La Garganta de Dariali, que sirve de puente entre la actual Rusia y Georgia, resuena con los ecos de antiguas rutas comerciales. Hoy día, innumerables camiones aún circulan por este trazado histórico, manteniendo vivo el legado del comercio. En medio de este bullicioso cruce fronterizo, el Monasterio de Dariali, fundado bajo la guía del Catolicós-Patriarca de Georgia Ilia II en 2005, se alza como testimonio de la fe perdurable de Georgia.
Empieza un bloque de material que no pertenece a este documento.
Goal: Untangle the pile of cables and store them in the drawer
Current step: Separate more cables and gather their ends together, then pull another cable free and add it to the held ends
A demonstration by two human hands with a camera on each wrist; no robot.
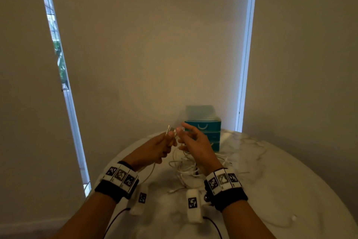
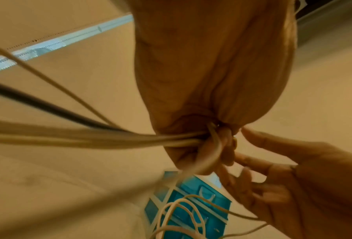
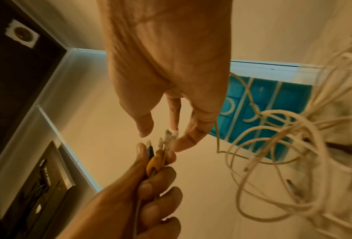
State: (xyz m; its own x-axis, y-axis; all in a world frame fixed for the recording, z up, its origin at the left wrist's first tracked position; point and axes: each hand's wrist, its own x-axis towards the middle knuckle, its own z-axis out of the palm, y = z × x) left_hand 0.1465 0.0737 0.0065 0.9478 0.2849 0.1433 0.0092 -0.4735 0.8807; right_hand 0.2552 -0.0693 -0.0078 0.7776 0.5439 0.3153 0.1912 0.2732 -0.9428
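Observation:
My left hand [image 1: 162,146] is raised over the table and grips a bundle of cable ends [image 1: 171,132]. The right wrist view shows white connectors, a yellow plug [image 3: 154,161] and a black one sticking out of the left hand [image 3: 130,194]. My right hand [image 1: 193,140] hovers beside them with fingers spread, its fingertips [image 3: 183,142] right at the white connector tips. It grips nothing that I can see. The gripped cables [image 2: 183,140] trail down to a tangled white pile [image 1: 186,169]. A teal drawer unit [image 1: 209,128] stands behind the hands, its drawers closed.
The round marble table [image 1: 271,171] ends at a curved edge on the left and front. A wall with closed blinds stands close behind the drawer unit. Loose white loops [image 3: 293,145] hang in front of the drawers [image 3: 273,97].

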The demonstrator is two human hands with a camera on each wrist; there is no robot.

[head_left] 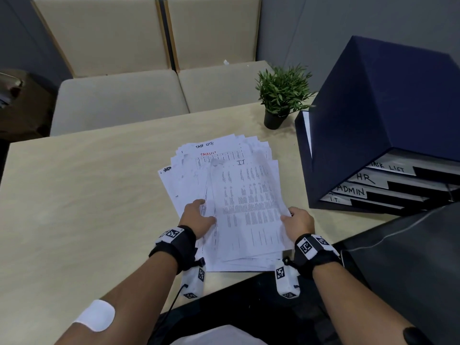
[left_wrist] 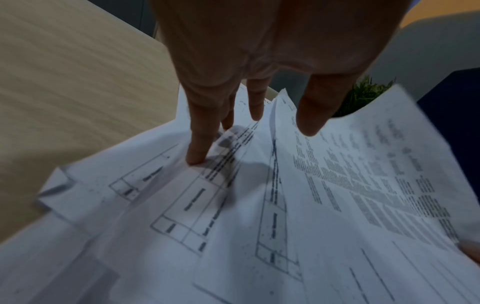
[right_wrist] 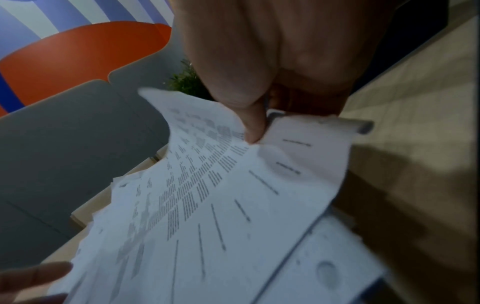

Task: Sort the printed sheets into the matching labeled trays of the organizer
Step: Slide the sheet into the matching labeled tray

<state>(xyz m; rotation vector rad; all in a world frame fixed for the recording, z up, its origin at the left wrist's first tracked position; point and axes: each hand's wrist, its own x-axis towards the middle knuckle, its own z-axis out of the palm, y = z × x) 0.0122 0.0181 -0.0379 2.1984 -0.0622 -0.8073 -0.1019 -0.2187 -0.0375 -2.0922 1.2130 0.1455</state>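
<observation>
Right hand (head_left: 300,221) pinches curled, densely printed "IT" sheet (head_left: 246,202).

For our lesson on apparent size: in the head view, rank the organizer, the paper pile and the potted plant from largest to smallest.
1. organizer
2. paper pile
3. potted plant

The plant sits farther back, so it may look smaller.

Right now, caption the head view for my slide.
Right hand lifts the IT sheet off the pile beside the labeled organizer.

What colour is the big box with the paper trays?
Dark navy blue organizer, seen best in the head view.
</observation>
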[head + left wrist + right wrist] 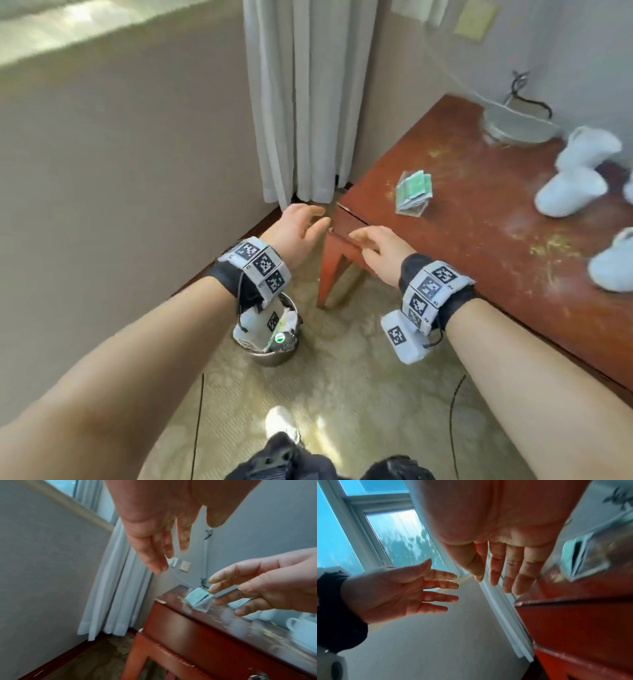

Los monjes residentes en el monasterio contribuyeron de manera decisiva a su desarrollo, participando directamente en la construcción, la ornamentación y la creación de doce iglesias distintas. La primera de ellas, la Iglesia de los Arcángeles Miguel y Gabriel, se abrió al público en 2011.
La iglesia principal, inspirada en una iglesia del siglo XI en Nikortsminda, constituye el centro del complejo monástico. Construido con piedra gris-rosada, el monasterio recrea el aspecto envejecido de sus ancestros, capturando la esencia de la tradición monástica georgiana. Este monasterio en funcionamiento, abierto todos los días, no solo es un centro religioso sino también un núcleo cultural, que alberga una interesante biblioteca, una quesería y una bodega singular.
Desde el monasterio, los visitantes pueden contemplar el paisaje panorámico del valle fluvial adyacente, enmarcado por las magníficas montañas del Cáucaso. El complejo del Monasterio de Dariali, situado en Stephantsminda/Kazbegi, acoge varias iglesias y está llamado a albergar doce templos en el futuro.
El Monasterio de Dariali, aunque a solo 10 kilómetros del centro de Stephantsminda/Kazbegi y a 150 kilómetros de la capital, parece pertenecer a otro mundo. Aquí, en el regazo de la naturaleza, buscadores espirituales y amantes de la historia pueden sumergirse en una mezcla única de fe, cultura y belleza natural, todo ello encerrado entre los muros de este impresionante edificio.